## What you should do
Among the lines of the records, find all that carry the word "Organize" and copy them.

Data extracted from a collection

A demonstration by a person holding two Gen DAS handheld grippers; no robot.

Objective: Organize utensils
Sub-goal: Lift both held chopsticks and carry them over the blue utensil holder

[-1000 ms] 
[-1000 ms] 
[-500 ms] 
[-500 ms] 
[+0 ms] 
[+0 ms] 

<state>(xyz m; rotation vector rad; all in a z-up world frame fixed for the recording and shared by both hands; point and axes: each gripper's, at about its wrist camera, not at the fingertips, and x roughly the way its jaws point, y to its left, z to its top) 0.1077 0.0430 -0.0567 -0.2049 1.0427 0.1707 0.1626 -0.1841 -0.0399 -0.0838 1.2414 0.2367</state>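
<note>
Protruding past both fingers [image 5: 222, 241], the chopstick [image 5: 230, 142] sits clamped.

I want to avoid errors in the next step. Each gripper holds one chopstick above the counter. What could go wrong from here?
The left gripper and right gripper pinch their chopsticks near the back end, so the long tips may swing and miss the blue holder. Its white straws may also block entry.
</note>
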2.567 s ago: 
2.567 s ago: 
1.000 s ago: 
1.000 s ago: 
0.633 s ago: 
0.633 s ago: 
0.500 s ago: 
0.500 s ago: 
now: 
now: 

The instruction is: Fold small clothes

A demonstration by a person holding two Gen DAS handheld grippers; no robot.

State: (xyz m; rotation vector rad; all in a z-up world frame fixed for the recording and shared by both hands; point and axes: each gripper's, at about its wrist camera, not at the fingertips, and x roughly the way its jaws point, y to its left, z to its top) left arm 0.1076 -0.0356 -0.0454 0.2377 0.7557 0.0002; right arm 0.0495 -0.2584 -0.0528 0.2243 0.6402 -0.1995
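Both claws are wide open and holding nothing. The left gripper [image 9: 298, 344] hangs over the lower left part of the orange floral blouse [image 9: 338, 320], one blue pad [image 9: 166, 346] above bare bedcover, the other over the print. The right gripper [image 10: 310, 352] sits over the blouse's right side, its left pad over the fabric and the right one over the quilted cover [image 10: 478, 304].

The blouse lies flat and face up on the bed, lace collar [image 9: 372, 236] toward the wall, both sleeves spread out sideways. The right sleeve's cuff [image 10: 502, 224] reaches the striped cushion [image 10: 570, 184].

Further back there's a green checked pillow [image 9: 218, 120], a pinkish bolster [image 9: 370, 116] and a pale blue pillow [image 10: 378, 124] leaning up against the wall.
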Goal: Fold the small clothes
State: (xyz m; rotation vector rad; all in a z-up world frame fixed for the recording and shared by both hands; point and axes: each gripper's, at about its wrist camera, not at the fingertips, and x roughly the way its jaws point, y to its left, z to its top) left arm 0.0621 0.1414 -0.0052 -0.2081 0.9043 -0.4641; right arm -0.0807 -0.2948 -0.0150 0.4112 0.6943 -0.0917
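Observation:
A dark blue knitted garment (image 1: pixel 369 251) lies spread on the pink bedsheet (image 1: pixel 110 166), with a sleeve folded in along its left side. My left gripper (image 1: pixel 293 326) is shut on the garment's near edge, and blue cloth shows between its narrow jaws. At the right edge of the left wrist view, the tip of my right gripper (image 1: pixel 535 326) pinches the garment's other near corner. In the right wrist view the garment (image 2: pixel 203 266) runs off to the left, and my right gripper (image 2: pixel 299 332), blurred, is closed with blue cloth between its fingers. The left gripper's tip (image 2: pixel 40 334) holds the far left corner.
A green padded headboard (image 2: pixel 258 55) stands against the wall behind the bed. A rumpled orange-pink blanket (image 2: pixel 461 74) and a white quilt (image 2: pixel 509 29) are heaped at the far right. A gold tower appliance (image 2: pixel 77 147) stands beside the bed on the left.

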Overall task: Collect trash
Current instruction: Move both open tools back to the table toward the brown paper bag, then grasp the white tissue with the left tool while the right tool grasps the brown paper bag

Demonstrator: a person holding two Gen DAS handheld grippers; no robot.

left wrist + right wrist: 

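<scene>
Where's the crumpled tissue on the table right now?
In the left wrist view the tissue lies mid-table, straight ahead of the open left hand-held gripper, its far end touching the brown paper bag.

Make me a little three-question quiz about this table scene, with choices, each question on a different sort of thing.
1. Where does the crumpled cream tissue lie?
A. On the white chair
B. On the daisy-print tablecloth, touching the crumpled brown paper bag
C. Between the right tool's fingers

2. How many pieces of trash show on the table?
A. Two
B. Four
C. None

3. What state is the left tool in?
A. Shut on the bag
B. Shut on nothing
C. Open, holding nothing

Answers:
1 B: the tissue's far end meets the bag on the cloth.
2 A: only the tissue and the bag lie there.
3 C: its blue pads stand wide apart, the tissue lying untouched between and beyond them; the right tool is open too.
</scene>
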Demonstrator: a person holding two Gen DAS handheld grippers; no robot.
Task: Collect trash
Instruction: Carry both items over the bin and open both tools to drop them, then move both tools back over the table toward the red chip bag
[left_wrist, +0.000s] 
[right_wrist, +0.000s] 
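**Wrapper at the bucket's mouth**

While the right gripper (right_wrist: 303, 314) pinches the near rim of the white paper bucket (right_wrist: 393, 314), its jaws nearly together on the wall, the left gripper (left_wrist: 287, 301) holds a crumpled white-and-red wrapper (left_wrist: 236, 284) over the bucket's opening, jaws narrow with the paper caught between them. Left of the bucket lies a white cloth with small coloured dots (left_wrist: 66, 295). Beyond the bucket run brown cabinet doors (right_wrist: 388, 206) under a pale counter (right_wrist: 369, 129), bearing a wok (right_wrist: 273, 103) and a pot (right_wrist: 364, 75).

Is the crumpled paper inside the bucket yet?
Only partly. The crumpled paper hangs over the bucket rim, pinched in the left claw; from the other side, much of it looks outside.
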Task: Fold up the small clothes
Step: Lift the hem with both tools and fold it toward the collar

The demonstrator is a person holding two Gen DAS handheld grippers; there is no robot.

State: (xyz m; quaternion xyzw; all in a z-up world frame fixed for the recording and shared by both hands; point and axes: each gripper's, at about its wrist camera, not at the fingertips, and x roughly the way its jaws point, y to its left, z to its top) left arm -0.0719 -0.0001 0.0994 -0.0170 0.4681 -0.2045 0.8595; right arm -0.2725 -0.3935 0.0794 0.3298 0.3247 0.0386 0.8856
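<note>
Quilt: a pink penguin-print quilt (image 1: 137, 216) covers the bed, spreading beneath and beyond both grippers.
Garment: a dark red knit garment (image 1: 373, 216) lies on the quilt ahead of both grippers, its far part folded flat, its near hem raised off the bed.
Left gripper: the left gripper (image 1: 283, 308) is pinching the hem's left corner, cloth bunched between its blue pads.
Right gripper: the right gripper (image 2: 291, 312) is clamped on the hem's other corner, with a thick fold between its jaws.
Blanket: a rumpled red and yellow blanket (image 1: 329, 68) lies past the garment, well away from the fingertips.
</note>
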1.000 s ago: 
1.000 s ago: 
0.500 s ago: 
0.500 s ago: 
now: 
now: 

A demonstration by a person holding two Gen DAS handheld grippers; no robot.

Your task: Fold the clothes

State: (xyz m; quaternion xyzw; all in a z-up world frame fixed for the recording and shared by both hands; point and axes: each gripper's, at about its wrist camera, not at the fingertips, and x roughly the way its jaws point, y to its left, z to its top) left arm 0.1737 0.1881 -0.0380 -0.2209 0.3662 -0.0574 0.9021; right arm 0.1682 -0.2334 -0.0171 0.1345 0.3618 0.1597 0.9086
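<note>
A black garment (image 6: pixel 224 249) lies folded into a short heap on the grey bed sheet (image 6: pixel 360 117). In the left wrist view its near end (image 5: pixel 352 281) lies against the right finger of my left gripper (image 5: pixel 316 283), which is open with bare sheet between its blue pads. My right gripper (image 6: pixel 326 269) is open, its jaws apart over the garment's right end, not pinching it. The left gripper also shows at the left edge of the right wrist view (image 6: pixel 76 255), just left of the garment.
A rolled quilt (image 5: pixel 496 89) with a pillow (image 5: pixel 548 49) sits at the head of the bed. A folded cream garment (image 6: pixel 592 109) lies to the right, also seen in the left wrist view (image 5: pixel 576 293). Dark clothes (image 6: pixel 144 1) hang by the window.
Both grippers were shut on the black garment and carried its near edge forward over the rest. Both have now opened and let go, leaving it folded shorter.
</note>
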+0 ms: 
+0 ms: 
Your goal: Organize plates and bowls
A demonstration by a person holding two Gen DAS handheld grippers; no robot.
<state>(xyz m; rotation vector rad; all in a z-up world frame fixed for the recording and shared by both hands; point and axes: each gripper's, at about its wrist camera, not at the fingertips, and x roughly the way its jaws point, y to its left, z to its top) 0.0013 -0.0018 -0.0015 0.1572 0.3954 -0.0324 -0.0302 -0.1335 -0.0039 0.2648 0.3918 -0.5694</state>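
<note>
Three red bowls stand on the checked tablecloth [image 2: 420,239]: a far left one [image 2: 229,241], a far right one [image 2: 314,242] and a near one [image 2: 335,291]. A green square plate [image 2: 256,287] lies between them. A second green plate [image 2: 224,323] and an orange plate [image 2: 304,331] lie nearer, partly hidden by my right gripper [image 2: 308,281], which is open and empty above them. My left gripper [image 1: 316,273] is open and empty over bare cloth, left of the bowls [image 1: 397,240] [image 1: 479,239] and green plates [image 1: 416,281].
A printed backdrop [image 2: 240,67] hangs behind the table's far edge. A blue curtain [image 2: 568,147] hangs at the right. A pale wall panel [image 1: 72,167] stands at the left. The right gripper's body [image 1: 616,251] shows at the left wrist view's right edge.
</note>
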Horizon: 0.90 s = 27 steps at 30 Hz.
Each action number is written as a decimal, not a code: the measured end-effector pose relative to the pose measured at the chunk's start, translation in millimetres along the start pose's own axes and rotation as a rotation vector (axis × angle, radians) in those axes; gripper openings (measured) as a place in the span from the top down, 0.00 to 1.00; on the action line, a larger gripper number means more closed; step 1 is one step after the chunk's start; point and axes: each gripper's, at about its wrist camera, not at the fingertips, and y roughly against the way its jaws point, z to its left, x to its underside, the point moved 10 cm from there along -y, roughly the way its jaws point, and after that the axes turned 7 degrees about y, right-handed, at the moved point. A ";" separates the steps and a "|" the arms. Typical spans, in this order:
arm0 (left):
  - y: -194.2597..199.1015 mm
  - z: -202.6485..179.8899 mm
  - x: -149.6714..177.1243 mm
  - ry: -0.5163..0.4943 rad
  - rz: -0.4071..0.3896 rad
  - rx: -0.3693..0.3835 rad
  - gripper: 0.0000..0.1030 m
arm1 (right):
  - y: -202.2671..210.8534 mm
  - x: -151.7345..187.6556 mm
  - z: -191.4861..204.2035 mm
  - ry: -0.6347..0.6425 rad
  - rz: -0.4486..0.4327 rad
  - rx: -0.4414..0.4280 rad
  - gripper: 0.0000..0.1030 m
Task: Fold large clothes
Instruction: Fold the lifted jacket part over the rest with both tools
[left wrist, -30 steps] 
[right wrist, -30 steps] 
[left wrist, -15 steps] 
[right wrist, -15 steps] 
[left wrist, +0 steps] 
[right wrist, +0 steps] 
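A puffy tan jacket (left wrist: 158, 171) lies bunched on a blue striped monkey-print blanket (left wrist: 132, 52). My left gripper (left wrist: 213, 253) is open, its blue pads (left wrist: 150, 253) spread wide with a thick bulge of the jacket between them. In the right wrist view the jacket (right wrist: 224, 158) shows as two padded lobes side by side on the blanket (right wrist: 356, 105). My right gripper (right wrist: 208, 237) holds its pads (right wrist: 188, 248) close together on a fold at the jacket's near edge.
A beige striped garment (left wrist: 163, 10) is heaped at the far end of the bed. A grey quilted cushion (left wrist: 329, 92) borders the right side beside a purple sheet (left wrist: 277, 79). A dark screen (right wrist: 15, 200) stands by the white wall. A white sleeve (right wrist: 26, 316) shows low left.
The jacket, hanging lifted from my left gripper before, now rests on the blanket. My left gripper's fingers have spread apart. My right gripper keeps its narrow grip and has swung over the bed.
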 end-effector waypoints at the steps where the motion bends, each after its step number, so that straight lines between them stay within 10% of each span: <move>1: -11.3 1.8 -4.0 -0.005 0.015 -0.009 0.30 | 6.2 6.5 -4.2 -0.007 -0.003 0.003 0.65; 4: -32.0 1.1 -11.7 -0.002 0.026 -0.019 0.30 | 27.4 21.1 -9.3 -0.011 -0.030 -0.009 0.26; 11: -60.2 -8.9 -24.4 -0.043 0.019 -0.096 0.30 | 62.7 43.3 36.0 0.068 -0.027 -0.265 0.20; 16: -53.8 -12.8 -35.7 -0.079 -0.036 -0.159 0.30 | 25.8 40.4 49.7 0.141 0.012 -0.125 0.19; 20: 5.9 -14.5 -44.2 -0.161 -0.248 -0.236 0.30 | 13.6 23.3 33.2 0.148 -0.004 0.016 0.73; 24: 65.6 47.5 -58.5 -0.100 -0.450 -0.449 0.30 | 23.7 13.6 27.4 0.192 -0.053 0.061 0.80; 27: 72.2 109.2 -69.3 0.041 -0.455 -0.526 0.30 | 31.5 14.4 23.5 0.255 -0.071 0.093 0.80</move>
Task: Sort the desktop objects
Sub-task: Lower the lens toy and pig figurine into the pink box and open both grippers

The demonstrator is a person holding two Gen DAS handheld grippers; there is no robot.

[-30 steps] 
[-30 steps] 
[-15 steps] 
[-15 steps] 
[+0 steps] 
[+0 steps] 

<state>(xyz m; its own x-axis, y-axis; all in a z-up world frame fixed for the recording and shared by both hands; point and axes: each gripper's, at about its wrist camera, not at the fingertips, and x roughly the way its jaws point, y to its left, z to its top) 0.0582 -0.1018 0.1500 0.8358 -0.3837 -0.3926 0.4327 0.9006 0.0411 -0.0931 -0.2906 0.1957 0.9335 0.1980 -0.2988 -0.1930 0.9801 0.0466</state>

## Completed exercise
Objective: Organize utensils
Your goal: Organize plates and bowls

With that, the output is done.